Яков глядел на него во все глаза и не очень ему верил. Не верил он не тому, что он выгородил других: этого никто в камере не принял за чистую монету, — а тому, что он ни в чем не виноват и все вмененное ему в вину выдумано: что-нибудь да было, о чем он говорить не хочет. Но он, слава богу, не сказал этого — иначе бы восстановил против себя всю камеру. Тот, что только что оговорил себя, уловил однако в нем некое противостояние: чувства его были обострены до предела, он словно телом чувствовал к себе недоверие. Это шло у него с допросов, на которых следователи именно тем и брали верх: что ни одного слова заключенных не брали на веру или же умело инсценировали это: это была годами наработанная практика.
— Что-то не так? — громко, во всеуслышание спросил он. — Не так сказал что? — и пригляделся к новенькому, который только очнулся от непродолжительного тяжкого сна, не сразу понял, где он, а когда вспомнил, ужас минувшей ночи раздавил его и он не захотел вставать — в приступе несвойственного ему малодушия.
— Это новенький, — сказали самооговорщику. — Полковник.
— Это я вижу. В погонах разбираюсь, — отвечал тот, разглядывая Якова с особым, идущим с воли, любопытством. — Я вас, кажется, видел где-то, — с учтивостью сказал он, что не означало, что Яков ему нравится. — Не могу вспомнить где. Мне здесь всю память отшибло.
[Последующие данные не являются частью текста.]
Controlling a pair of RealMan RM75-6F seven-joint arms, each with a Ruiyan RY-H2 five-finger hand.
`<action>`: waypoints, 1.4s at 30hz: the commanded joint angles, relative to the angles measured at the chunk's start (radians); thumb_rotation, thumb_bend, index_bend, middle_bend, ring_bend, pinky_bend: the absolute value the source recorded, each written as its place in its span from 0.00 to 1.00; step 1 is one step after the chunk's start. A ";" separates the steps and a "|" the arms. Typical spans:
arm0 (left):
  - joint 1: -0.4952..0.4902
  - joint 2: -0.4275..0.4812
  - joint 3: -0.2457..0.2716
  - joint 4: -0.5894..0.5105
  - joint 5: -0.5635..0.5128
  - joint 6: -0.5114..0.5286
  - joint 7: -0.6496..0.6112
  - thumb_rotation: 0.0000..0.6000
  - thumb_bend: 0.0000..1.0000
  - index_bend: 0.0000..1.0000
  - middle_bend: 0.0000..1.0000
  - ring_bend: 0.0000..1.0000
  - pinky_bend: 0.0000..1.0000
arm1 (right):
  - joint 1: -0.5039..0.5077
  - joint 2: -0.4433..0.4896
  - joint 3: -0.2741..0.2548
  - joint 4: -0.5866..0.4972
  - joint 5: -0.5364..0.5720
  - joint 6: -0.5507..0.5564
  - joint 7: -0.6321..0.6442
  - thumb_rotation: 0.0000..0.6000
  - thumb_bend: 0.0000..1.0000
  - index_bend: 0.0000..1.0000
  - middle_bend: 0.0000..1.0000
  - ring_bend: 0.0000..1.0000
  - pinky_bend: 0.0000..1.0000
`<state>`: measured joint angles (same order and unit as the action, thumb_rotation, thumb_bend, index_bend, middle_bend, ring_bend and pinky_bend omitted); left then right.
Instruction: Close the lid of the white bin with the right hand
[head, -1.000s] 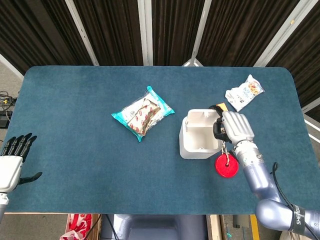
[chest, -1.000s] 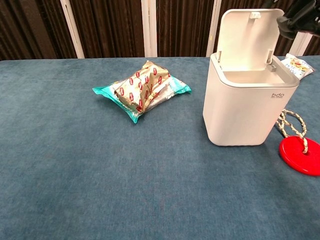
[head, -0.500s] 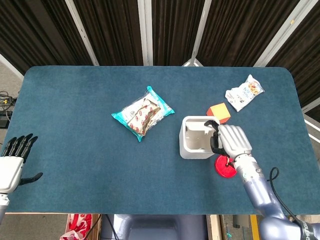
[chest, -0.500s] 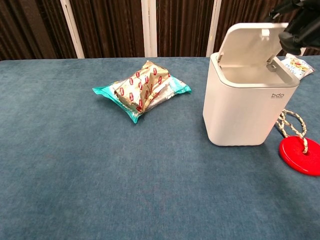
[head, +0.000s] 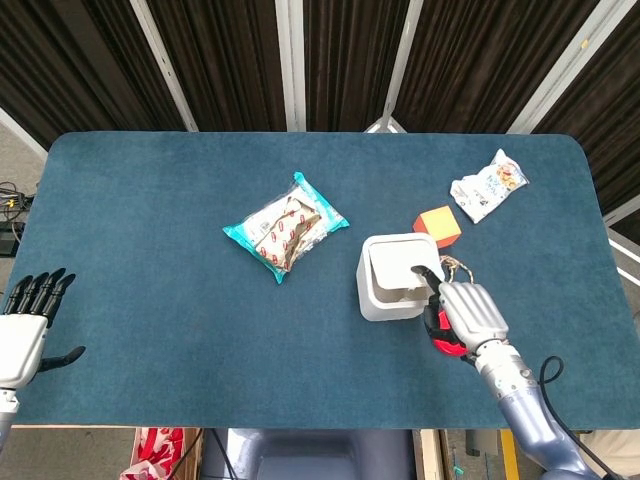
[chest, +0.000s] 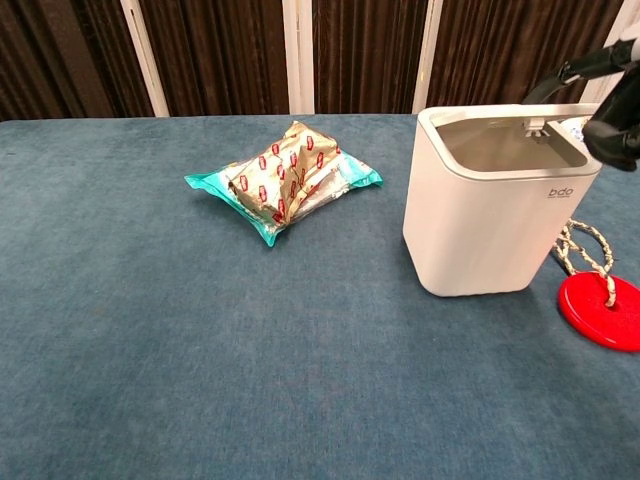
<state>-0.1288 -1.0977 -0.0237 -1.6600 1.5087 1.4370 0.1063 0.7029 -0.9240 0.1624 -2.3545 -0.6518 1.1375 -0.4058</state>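
Note:
The white bin (head: 385, 290) stands right of the table's middle, and its lid (head: 398, 272) is lowered almost flat over the opening. From the chest the bin (chest: 490, 220) shows the lid (chest: 500, 112) just above the rim, with a thin gap under its near edge. My right hand (head: 465, 315) is at the bin's right side, holding nothing, one fingertip (head: 424, 272) touching the lid's top. The chest view catches the right hand (chest: 612, 115) at its right edge. My left hand (head: 25, 330) hangs open off the table's near left edge.
A teal and silver snack pack (head: 285, 228) lies left of the bin. A red disc (chest: 602, 310) on a rope lies by the bin's right base, partly under my right hand. An orange cube (head: 437, 224) and a white snack bag (head: 488, 184) sit beyond the bin.
The lid has swung from upright down to nearly flat. My right hand has followed it down and toward the near edge. The left hand has not moved.

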 joint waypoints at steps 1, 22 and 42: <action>0.000 0.000 0.000 0.001 0.001 0.001 0.001 1.00 0.00 0.00 0.00 0.00 0.00 | -0.012 -0.016 -0.020 -0.001 -0.022 -0.002 0.003 1.00 0.70 0.14 0.71 0.78 0.74; -0.001 0.002 0.001 0.001 -0.001 -0.002 -0.005 1.00 0.00 0.00 0.00 0.00 0.00 | -0.020 -0.104 -0.093 0.016 -0.028 0.017 -0.045 1.00 0.70 0.14 0.71 0.78 0.74; 0.004 -0.003 0.001 0.008 0.013 0.018 -0.001 1.00 0.00 0.00 0.00 0.00 0.00 | -0.131 0.035 -0.063 0.003 -0.252 0.122 0.070 1.00 0.69 0.01 0.52 0.54 0.56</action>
<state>-0.1248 -1.1006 -0.0228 -1.6526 1.5211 1.4547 0.1053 0.6002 -0.9138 0.1136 -2.3553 -0.8655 1.2410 -0.3445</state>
— На лекции, наверно, — неохотно пробурчал Яков, не желая говорить с ним.
— Верно! — живо откликнулся тот. — А вы-то что тут делаете?! Вас в последнюю очередь сажать надо. Я его доклад слушал, — пояснил он остальным. — Другого такого лектора нет. Говорил про победу мировой революции так, что не хочешь, да заслушаешься. Как в двадцатые годы.
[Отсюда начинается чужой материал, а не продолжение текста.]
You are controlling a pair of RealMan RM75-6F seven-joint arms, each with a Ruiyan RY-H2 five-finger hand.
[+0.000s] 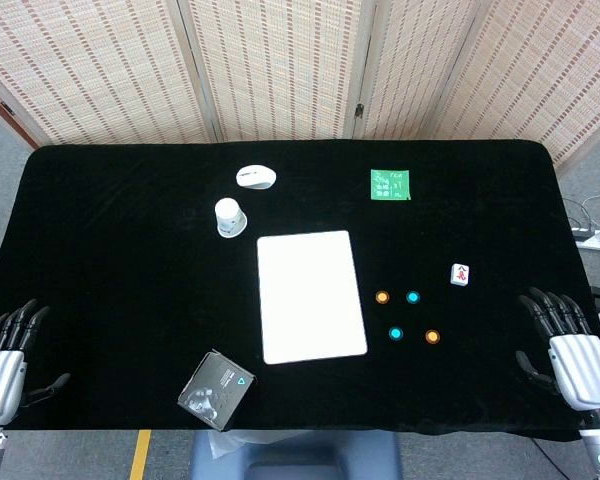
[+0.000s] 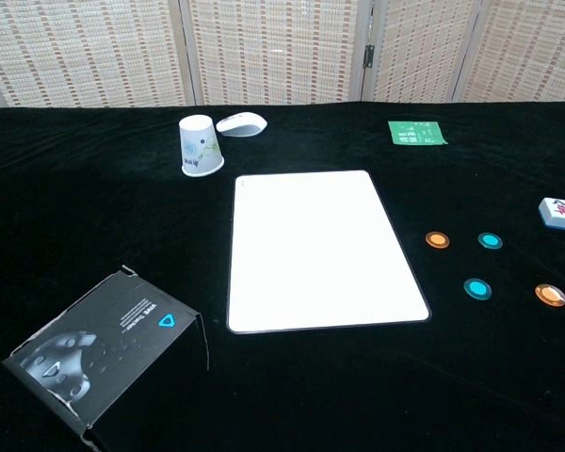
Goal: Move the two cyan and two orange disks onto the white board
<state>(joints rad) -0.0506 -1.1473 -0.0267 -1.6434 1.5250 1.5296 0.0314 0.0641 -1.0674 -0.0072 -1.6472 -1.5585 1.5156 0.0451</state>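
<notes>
Disks: none yet on the white board (image 1: 311, 296); nearest its right edge lie an orange disk (image 1: 382, 297) and a cyan disk (image 1: 396, 333), with another cyan disk (image 1: 413, 297) and another orange disk (image 1: 432, 336) beyond. Right robot hand (image 1: 575, 352) and left robot hand (image 1: 2, 362) rest empty, fingers spread, at the table (image 1: 110, 260) edges. A pinch from above by the right suits best. Dark box (image 1: 216, 389), mahjong tile (image 1: 461, 274), paper cup (image 1: 229, 217), mouse (image 1: 255, 177) and green card (image 1: 391, 185) obstruct nothing.

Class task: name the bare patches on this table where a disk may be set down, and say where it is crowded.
The white board is wholly bare. Bare cloth lies between the paper cup and the black box, left of the board. Crowded: right of the board, around the four disks and the mahjong tile.
</notes>
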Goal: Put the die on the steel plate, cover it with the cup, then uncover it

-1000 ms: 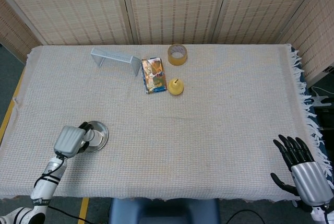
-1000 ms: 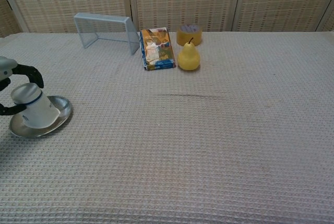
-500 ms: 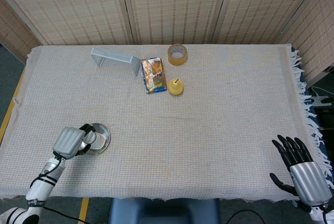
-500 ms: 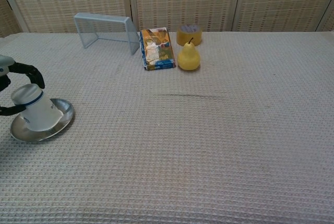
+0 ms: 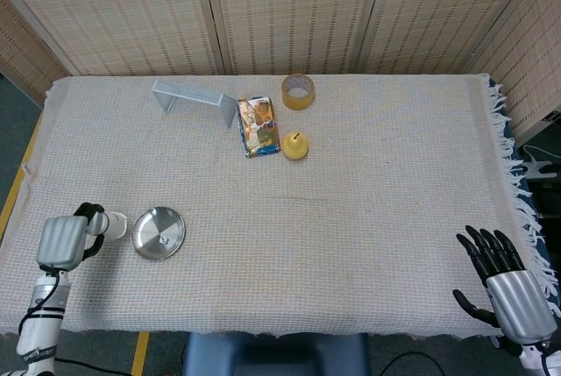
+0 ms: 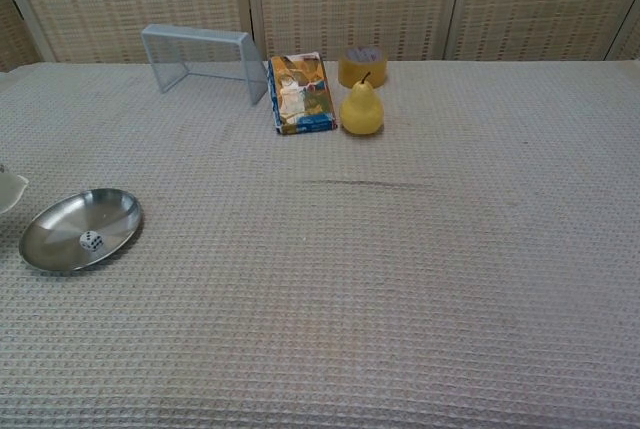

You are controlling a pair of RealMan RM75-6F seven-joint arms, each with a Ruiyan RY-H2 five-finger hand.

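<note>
Left hand [image 5: 63,241] has lifted the cup [image 5: 114,223] off the plate [image 5: 159,233] since half a second ago and carried it out to the left; it now grips the cup beside the plate, clear of the rim, cup tipped on its side with the mouth toward the plate. Chest view catches only a sliver of cup at the left edge, hand itself out of frame there. Right hand [image 5: 507,281] is at the near right table corner, fingers spread, holding nothing. Die [image 6: 91,241] sits uncovered on the plate, near-left part of the dish, white with dark pips; head view is too coarse to make it out. Uncover step looks essentially done, only setting the cup down is left. Handling call: cup reads as a light white paper or plastic tumbler with a blue band in the earlier shots, thin wall, probably crushes if squeezed hard, so wrap the side wall mid-height with light force. Plate is shiny steel, shallow, rigid, slick on the woven cloth [image 5: 368,174]; likely to skate if nudged. Die is small, hard, and rolls; pinch opposite faces if it needs moving.
</note>
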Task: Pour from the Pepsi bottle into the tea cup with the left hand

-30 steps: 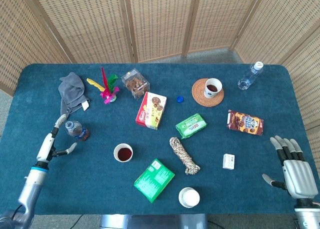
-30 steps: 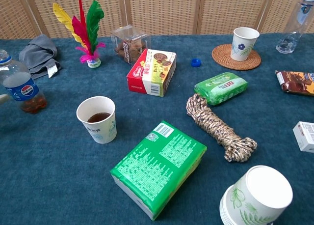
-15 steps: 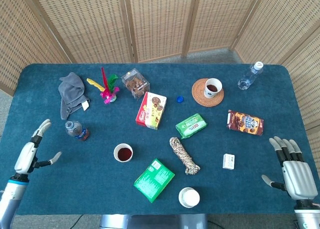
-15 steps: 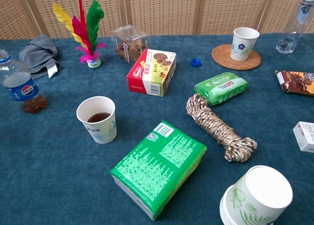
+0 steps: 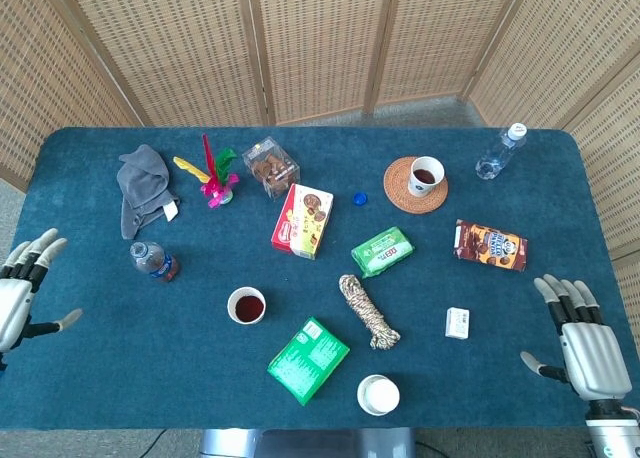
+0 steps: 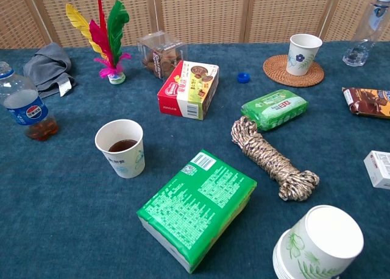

— Во второй раз уже сидит, — деликатно поправили его: чтоб не решал сплеча. Тот не поверил:
— Анархист, что ль? У нас был один недавно — с двадцатого года сидит. Сейчас новое дело завели: старый срок кончился — так снова на Лубянку определили.
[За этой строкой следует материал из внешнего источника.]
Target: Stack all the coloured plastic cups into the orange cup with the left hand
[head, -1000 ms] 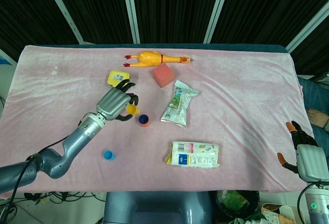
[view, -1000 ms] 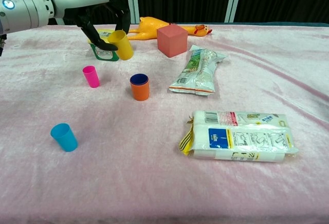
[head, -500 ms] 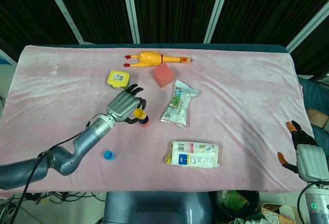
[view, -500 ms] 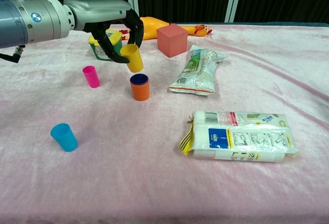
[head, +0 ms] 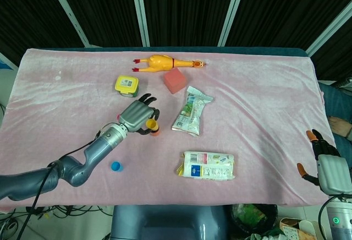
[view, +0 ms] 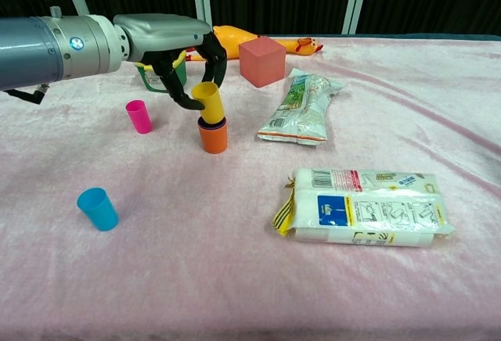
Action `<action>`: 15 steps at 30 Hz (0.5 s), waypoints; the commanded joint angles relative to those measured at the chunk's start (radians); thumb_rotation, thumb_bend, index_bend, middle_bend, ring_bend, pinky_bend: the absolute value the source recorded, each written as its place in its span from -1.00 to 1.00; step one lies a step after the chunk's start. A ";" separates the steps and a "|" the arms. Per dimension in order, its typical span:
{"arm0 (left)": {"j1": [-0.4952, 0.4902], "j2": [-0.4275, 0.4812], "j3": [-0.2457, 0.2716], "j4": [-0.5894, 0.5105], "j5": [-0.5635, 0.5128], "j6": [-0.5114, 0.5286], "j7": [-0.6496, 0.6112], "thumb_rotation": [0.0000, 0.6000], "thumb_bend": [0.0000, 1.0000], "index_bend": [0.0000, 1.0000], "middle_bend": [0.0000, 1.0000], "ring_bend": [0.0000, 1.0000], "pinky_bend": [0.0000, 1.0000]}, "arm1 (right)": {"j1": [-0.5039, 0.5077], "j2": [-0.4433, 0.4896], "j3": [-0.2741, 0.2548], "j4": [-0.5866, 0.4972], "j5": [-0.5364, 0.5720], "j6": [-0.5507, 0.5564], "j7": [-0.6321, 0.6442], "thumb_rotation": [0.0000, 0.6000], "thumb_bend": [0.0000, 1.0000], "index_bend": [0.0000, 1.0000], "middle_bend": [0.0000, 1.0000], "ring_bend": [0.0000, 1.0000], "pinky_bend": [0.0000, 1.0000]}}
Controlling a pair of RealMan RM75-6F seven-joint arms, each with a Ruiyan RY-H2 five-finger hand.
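Left hand (view: 184,59) pinches the yellow cup (view: 208,102) between thumb and fingers (view: 175,80), holding it upright w/ its base sitting in the mouth of the orange cup (view: 212,135), near the middle-left of the worktop (view: 235,278). Looks partly seated, not fully down; a dark rim shows just above the orange lip, prob. a blue cup already nested, but can't be sure from here. In the head view the same hand (head: 136,118) covers most of the stack.

Pink cup (view: 138,116) stands to the left of the stack, a bit further back; blue cup (view: 98,208) stands nearer and further left, well apart from both.

Handling, as a guess: thin hard plastic, very light, smooth, tapered. Won't break, but tips and skids easily on the soft cloth, and a hard squeeze could flex the wall. Best hold is high on the side wall near the rim, thumb opposite fingers, leaving the base free to drop into the stack. Orange cup isn't steadied by anything, so an off-centre push could knock it over.

Right hand (head: 329,168) is at the near-right edge, away from the work, fingers apart, holding nothing.
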 commanded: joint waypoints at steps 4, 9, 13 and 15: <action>-0.007 -0.014 0.007 0.018 -0.002 -0.007 -0.005 1.00 -0.48 -0.06 0.02 -0.81 -0.85 | 0.000 0.001 0.000 0.000 0.001 -0.001 0.002 1.00 -0.49 -0.93 -0.91 -0.68 -0.57; -0.010 -0.025 0.019 0.034 -0.010 -0.017 0.003 1.00 -0.48 -0.27 -0.23 -0.84 -0.86 | 0.001 0.001 -0.001 -0.001 0.000 -0.002 0.003 1.00 -0.50 -0.93 -0.91 -0.68 -0.57; -0.001 -0.019 0.027 0.022 -0.007 0.007 0.018 1.00 -0.48 -0.51 -0.46 -0.94 -0.89 | 0.000 0.001 0.000 -0.001 0.001 -0.001 0.001 1.00 -0.50 -0.93 -0.91 -0.68 -0.57; 0.009 -0.004 0.026 -0.007 0.000 0.028 0.012 1.00 -0.48 -0.55 -0.50 -0.96 -0.90 | 0.000 0.000 0.000 0.000 0.002 -0.001 -0.001 1.00 -0.50 -0.93 -0.91 -0.68 -0.57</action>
— Я в Шанхае сидел, — вынужден был сказать Яков — во избежание дальнейших кривотолков. — Анархистов среди полковников я что-то не видел.
— Час от часу не легче! — удивился тот. — Разведка? Так вас давно всех пересажали — не слышал, чтоб новые аресты были. Я ведь тоже свой, армейский, — доверился он. — Только мундир дома оставил: все равно срывать погоны придется. Что вы натворили хоть? На лекции что-нибудь не так сказали? На вас это не похоже.
— Ничего он не сделал и не сказал — я по его глазам вижу, — одернул его сосед. — Почему мы всегда про других думаем, что они что-нибудь да натворили? Это у нас в крови, у русских. Что я здесь видел — так это когда анекдот слушали и не донесли об этом. Даже самих анекдотчиков не видел. Небось, всякий раз стукачи рассказывали.
— Не знаю, что мне хотят всучить, — сумрачно сказал Яков: ему невмоготу было все это слушать. — Но что бы ни было, я ничего подписывать не буду.
Это был выпад против бывшего сослуживца, который не только смалодушничал, но еще и позорил армию тем, что открыто в этом признавался.
— А что это изменит?! — живо возразил тот, чувствуя себя задетым. — Все равно осудят и посадят. А то и расстреляют: что не сотрудничаешь со следствием!..
Яков смолчал, но по его мрачному виду можно было судить, что эти доводы его не убедили. Зато переменился в лице тот, что с ним спорил.